* What needs to be done
Beneath this instruction is a block of data; output from it exactly the lines that run from the one containing "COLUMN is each" through the one containing "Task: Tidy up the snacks", inclusive.

* Data
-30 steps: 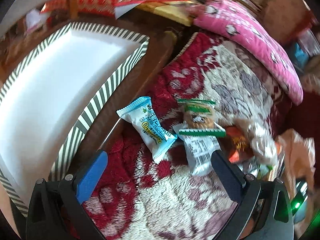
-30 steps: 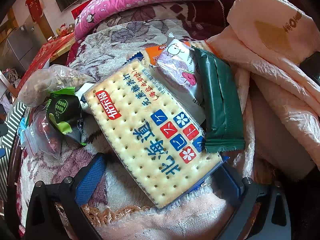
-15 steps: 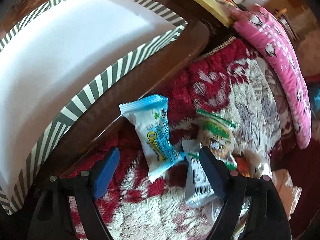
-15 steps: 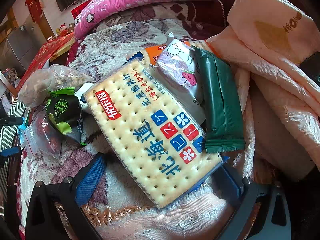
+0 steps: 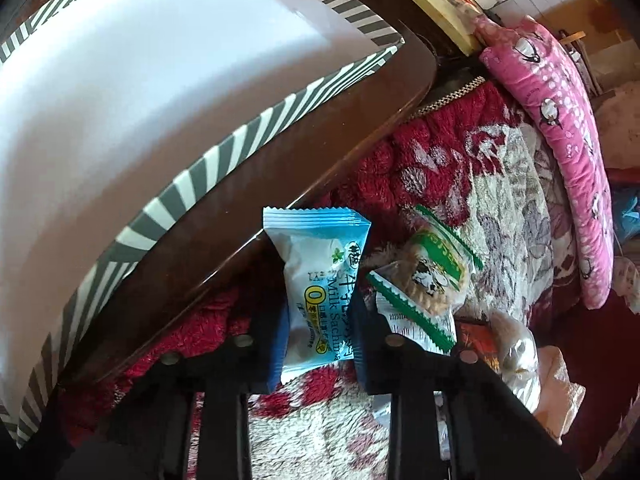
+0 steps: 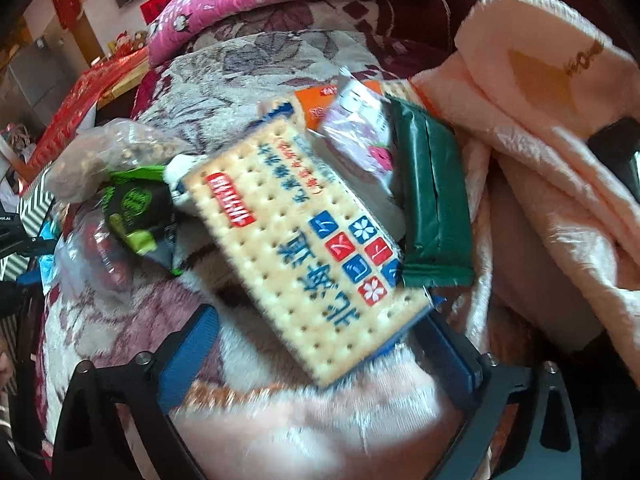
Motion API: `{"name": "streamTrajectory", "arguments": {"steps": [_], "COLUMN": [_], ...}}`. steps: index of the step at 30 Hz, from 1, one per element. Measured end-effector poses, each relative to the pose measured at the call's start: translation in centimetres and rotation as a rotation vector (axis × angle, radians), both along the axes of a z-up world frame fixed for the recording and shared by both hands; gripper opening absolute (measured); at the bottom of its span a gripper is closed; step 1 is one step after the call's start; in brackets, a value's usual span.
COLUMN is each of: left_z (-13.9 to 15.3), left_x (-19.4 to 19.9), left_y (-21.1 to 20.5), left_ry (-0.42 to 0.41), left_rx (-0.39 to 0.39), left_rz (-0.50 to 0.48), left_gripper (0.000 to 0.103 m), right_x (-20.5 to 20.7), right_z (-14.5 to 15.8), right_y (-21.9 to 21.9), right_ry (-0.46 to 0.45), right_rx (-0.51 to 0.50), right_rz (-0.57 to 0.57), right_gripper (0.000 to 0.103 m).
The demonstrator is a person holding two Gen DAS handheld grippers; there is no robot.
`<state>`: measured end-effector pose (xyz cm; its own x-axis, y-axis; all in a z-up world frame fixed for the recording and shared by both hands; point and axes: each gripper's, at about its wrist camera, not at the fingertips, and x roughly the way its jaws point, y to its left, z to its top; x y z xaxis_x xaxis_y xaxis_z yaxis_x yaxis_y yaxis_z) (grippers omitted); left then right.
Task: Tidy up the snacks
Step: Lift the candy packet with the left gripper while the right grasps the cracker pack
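My left gripper [image 5: 318, 340] is shut on a light blue milk snack packet [image 5: 320, 280], its blue pads pressing both long sides. A green-edged cookie packet [image 5: 432, 280] lies just right of it on the red and cream blanket [image 5: 500, 160]. The white box with striped rim [image 5: 224, 152] sits on the dark wood ledge to the upper left. My right gripper [image 6: 316, 344] stands open around the near end of a large cracker pack [image 6: 296, 248]; its pads do not press it. A dark green packet [image 6: 434, 208] and a purple-white packet [image 6: 360, 140] lie beside the crackers.
A black-and-green packet [image 6: 136, 208], a clear bag of nuts [image 6: 112, 152] and a clear bag of red pieces [image 6: 96, 256] lie left of the crackers. A pink pillow [image 5: 568, 120] borders the blanket. A peach towel [image 6: 540, 140] is bunched at right.
My left gripper came down over the blue snack packet, rolled, and its jaws went from wide open to shut on it. The right gripper has stayed put, still open.
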<state>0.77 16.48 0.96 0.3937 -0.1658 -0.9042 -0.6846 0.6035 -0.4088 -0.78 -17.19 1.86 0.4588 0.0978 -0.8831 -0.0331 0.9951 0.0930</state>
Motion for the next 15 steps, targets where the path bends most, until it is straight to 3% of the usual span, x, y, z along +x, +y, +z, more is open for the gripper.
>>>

* Expected answer
COLUMN is each of: left_z (-13.9 to 15.3), left_x (-19.4 to 19.9), left_y (-21.1 to 20.5), left_ry (-0.42 to 0.41), left_rx (-0.39 to 0.39), left_rz (-0.50 to 0.48), left_gripper (0.000 to 0.103 m), right_x (-20.5 to 20.7), right_z (-14.5 to 15.8), right_y (-21.9 to 21.9), right_ry (-0.46 to 0.45), right_rx (-0.51 to 0.50), right_rz (-0.57 to 0.57), right_gripper (0.000 to 0.103 m).
The demonstrator is a person holding two Gen DAS handheld grippers; there is no robot.
`<state>`: measured end-effector pose (xyz cm; its own x-axis, y-axis; all in a z-up world frame fixed for the recording and shared by both hands; point and axes: each gripper's, at about its wrist camera, not at the fingertips, and x roughly the way its jaws point, y to its left, z to its top; x y z xaxis_x xaxis_y xaxis_z yaxis_x yaxis_y yaxis_z) (grippers omitted); left then right.
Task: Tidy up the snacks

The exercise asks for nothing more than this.